IBIS is great even at normal shooting speeds way past 1/125 depending on the focal length and situation. If I'm shooting the 100-200 at 200 or the 250 you better bet that you would need 1/5x speed (maybe even faster and wide open) if you were foolish enough to turn off the OIS switch. And these supposed speed limits for needing IBIS with the normal 35-70 range I keep reading here on these threads are wrong and I hope new GFX shooters are not learning from them.
And it also depends on what you mean by long exposure. I can get absolute tripod-like stability at one-third second handheld at 20-28mm with the 20-35 in darker situations at F4 and ISO around 1000 or so (maybe 1600). That would be absolutely impossible without stabilization by a factor of 5.
I can get shots handheld that are absolutely clean and brilliant stability-wise at speeds and apertures that were literally an impossible dream prior to GFX IBIS. Getting IBIS literally revolutionized (and saved) MF digital photography and Fuji went 5 years backwards by leaving it (or OIS) off the GFX Q4.
If that absolute truth irritates some of you, so be it. Maybe it will sink in someday when you learn what I learned 5 years ago and have experienced every day since.
That doesn't mean you should not buy the camera or that you have to have IBIS. I shot for decades without it. And yes, there are ways to work around not having stability while shooting GFX. But there are shots you will not get handheld without it, and it will help immensely even in normal daylight shooting at base ISO.

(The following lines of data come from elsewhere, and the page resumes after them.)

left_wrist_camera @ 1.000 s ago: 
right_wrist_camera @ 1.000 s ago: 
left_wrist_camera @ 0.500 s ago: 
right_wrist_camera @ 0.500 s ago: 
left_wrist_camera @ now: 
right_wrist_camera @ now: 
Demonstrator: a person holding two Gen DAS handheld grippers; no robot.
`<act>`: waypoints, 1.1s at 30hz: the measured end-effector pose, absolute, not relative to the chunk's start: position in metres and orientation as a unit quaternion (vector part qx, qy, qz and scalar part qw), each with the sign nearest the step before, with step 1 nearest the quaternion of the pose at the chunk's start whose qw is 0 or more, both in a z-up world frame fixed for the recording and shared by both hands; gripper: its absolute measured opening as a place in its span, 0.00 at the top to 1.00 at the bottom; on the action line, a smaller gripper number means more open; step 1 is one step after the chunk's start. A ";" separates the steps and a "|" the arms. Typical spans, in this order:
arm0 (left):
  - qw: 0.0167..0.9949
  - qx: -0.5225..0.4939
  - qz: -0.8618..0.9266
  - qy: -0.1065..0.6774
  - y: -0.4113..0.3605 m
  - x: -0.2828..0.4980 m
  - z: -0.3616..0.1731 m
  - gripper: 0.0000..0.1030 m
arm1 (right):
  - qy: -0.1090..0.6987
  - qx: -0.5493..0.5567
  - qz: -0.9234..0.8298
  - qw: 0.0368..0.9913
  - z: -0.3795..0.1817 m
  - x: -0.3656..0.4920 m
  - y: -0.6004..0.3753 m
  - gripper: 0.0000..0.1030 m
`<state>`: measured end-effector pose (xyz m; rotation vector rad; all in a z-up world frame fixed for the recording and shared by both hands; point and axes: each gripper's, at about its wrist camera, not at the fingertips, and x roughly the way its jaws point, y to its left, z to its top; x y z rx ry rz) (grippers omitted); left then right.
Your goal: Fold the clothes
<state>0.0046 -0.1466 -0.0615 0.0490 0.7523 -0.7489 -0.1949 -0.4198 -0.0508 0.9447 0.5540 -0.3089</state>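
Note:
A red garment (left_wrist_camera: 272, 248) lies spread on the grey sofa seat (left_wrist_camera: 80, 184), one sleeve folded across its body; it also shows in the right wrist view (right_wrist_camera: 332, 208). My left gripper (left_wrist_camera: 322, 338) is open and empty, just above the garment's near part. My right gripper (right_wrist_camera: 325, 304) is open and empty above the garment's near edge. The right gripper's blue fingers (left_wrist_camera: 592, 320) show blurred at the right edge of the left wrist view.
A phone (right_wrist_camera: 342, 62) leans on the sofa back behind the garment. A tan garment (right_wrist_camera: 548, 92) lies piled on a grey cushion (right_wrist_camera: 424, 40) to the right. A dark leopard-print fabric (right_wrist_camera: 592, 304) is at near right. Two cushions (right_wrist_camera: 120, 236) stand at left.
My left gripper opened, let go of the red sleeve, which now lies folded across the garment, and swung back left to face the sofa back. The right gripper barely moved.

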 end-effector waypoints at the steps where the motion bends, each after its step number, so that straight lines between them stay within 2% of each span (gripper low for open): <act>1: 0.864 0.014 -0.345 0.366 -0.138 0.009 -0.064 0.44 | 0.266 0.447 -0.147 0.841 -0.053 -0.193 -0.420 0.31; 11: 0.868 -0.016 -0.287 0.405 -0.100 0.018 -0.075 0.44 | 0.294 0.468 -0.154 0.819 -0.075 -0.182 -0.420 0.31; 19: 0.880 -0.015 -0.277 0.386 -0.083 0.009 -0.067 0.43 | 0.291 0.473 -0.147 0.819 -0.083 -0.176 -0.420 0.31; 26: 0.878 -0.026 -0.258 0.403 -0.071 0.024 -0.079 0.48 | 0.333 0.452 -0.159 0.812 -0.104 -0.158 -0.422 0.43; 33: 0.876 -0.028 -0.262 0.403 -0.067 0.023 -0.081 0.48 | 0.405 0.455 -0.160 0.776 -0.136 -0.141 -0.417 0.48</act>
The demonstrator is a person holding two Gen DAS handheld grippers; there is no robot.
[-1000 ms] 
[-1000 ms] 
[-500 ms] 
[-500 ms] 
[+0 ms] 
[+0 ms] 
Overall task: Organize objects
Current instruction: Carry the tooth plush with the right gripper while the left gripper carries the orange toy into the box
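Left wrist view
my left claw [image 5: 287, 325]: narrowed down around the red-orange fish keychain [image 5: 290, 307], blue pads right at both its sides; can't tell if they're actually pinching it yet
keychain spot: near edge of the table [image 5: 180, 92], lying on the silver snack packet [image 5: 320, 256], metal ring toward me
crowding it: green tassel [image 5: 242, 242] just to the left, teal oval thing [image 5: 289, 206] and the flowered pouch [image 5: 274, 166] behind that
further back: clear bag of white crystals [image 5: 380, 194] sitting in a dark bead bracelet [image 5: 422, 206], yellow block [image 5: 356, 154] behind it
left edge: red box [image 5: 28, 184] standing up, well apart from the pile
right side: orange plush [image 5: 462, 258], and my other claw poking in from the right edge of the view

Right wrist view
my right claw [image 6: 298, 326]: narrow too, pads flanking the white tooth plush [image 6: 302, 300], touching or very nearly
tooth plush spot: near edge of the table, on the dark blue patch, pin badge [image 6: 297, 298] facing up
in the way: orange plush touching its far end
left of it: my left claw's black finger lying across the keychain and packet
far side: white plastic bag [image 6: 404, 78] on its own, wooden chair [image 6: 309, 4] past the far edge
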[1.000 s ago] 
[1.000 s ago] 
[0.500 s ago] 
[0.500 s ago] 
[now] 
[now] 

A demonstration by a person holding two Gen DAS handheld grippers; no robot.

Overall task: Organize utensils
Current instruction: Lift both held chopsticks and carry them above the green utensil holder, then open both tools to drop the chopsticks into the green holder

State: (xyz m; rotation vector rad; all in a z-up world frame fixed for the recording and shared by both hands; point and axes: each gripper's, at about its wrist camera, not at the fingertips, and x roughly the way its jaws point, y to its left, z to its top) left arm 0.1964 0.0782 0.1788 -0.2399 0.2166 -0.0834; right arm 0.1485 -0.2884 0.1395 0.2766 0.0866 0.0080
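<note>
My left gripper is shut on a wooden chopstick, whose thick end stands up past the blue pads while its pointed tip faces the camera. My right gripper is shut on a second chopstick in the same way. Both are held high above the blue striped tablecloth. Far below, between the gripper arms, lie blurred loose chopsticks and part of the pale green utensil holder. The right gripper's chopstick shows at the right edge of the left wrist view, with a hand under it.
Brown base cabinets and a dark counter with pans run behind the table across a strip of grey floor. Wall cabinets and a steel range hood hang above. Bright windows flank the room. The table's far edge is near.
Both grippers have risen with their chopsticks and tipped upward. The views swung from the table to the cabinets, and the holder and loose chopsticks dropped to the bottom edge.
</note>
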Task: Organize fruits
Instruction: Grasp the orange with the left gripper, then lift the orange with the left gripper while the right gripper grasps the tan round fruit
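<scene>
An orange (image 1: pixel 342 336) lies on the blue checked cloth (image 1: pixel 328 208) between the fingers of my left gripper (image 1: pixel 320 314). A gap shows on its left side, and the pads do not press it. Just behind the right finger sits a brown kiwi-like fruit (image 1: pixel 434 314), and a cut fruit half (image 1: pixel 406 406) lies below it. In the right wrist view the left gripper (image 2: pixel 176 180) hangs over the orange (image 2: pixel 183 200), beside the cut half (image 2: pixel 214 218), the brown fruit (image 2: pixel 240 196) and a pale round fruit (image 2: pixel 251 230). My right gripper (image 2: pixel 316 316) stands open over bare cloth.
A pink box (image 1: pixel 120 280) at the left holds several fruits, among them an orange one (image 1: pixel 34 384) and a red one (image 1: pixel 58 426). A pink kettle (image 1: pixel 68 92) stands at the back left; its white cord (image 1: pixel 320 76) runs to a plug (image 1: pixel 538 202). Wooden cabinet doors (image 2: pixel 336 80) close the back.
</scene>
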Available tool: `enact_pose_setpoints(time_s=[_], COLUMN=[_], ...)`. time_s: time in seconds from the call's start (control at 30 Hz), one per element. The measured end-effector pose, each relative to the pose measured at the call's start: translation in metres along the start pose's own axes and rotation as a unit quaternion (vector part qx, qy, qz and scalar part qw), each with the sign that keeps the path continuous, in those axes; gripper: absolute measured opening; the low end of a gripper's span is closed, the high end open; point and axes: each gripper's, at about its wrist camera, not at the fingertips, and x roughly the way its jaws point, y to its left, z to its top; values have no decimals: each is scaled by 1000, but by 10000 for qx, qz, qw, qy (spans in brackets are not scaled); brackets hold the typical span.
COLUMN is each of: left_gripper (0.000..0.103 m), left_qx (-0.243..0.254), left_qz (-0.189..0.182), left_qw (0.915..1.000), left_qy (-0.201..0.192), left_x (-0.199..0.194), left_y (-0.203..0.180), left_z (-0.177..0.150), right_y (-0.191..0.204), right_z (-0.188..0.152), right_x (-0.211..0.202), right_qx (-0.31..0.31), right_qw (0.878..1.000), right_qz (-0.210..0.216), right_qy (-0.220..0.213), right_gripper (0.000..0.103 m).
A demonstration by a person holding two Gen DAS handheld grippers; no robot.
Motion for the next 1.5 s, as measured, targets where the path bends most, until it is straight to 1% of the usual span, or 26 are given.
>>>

I shouldn't have to be giving these lectures in 2025, especially since you are hard pressed to buy a camera in 2025 without stabilization (unless you buy the GFX Q4). 😁
OK - I repeated myself on some of that so forgive me. But so do you guys! And I bet somebody argues with these absolute facts I just laid out again, which means I will be back with another repetition of the reality which should help the Great Unwashed Masses out there that will be shooting GFX for the first time with the GFX Q4. . I'm kidding.... Sort of.